[Start of Attachment]
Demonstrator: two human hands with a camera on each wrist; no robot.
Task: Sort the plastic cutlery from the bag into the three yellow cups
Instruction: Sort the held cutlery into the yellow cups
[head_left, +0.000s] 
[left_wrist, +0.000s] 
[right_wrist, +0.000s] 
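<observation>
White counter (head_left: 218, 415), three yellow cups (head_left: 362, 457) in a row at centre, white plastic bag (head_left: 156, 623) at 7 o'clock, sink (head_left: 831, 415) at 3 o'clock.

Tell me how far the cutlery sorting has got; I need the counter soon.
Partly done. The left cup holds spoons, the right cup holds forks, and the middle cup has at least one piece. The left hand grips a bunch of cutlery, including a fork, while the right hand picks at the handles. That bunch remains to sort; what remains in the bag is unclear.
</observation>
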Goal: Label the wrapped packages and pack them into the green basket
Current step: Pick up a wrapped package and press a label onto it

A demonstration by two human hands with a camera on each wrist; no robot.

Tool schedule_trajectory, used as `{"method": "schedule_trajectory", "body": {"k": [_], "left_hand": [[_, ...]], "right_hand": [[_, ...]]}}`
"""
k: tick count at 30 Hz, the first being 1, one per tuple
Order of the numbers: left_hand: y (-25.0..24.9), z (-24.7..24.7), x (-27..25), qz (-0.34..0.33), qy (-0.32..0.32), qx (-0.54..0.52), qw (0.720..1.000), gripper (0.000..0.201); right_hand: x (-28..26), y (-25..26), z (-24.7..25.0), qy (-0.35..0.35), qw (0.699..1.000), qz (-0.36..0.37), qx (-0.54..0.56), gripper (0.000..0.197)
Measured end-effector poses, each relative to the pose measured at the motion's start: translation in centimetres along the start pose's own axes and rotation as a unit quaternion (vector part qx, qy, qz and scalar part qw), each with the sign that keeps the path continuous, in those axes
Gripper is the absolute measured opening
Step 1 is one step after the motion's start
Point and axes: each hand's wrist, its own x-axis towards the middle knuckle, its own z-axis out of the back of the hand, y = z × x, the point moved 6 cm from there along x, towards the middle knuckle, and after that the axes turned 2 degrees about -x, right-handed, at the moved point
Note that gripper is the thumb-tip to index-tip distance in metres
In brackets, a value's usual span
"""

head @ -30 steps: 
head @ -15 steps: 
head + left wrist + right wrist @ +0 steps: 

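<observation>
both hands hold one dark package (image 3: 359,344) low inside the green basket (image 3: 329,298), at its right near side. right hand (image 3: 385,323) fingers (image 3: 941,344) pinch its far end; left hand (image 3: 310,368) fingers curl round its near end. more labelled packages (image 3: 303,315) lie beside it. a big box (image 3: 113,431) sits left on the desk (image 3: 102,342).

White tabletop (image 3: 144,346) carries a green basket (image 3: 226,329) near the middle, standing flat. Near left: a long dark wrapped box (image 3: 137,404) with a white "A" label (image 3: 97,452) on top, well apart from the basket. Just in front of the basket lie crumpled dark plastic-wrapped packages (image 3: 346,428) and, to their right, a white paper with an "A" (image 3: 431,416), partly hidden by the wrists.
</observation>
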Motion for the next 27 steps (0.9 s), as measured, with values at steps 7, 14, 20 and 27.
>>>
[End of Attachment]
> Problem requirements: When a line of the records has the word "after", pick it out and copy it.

> Solution below:
Step 1 is one step after the motion's start
Point and axes: each hand's wrist, its own x-axis towards the middle knuckle, its own z-axis out of the back of the hand, y = z × x, the point moved 6 cm from there along x, towards the middle knuckle, and after that the axes turned 2 degrees about -x, right-handed, at the moved point

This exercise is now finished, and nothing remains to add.